> **TO DO**
Output only the lines below from the one containing "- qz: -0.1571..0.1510" to the one containing "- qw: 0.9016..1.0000", exactly as written, both ends kept.

> **RECORDED INFORMATION**
****

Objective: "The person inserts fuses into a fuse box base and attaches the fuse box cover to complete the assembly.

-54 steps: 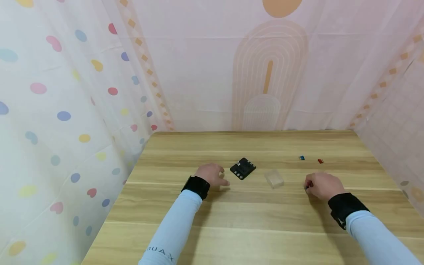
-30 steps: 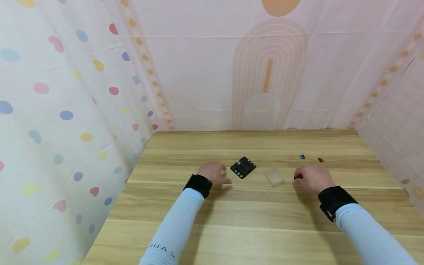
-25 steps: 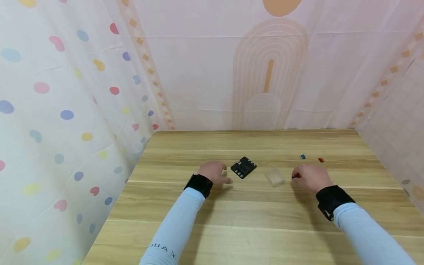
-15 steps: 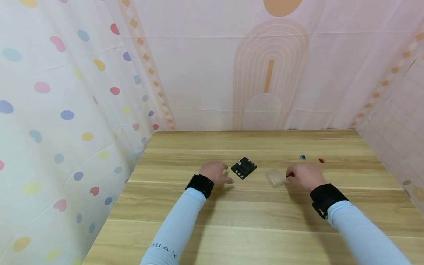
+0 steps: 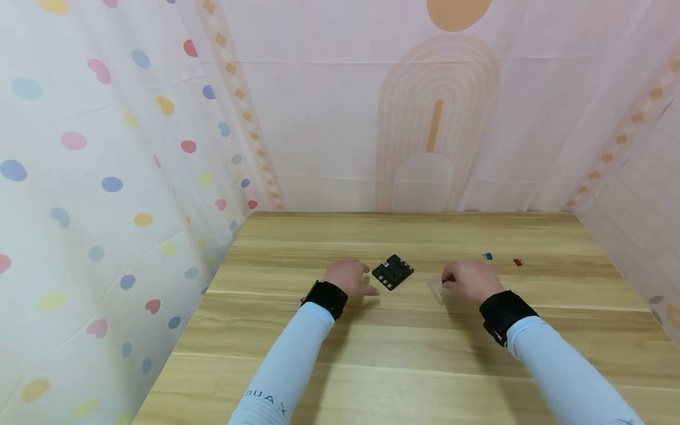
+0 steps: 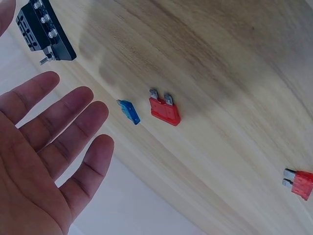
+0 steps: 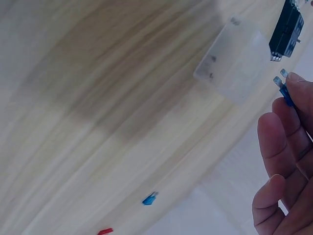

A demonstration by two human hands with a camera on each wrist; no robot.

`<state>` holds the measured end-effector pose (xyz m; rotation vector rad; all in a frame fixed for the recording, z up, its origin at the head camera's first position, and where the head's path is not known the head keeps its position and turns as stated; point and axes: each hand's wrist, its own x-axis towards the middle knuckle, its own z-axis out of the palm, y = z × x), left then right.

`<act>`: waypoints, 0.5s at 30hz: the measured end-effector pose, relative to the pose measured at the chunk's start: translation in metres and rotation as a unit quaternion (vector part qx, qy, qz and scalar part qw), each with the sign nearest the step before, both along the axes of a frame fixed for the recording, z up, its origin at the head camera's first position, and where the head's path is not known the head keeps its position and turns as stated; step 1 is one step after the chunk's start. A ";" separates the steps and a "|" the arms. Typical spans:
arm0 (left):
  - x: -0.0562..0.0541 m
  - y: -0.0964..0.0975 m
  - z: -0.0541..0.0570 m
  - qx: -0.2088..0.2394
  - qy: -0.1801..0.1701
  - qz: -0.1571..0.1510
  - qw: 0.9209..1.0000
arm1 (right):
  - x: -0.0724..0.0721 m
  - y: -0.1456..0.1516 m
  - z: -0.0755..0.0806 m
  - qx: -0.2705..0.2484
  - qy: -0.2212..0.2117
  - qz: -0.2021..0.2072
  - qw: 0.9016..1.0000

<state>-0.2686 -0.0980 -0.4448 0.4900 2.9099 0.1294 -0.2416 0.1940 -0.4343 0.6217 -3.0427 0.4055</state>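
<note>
My right hand point(image 5: 471, 280) pinches a blue blade fuse point(image 7: 286, 95) between thumb and fingertips; its two metal prongs stick out past them in the right wrist view. In the head view this hand hovers at the clear plastic cover point(image 5: 434, 289) and partly hides it. Left of that lies a black fuse block point(image 5: 392, 272) with metal studs along one edge. My left hand point(image 5: 350, 278) is beside the block's left side, fingers spread and holding nothing. The left wrist view shows a blue fuse point(image 6: 129, 112), a red blade fuse point(image 6: 165, 110) and another red fuse at the right edge.
A blue fuse point(image 5: 487, 256) and a red fuse point(image 5: 518, 262) lie on the wooden table point(image 5: 393, 366), beyond and to the right of my right hand. A patterned curtain point(image 5: 329, 130) hangs behind the table's far edge, another along the left.
My right hand has moved left with the fuse, from the right part of the table to the clear cover. The left hand has stayed almost in place.
</note>
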 end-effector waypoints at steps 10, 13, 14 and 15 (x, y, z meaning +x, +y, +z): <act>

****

> **EXERCISE ANSWER**
  - qz: -0.1571..0.1510
  - qw: 0.9209..1.0000
arm1 (right):
  - x: -0.0724..0.0721 m
  - y: -0.1456..0.1516 m
  - z: -0.0755..0.0806 m
  - qx: -0.2705..0.2484
  - qy: -0.2212..0.2117
  - qz: -0.2021..0.2072
  - qw: 0.9016..1.0000

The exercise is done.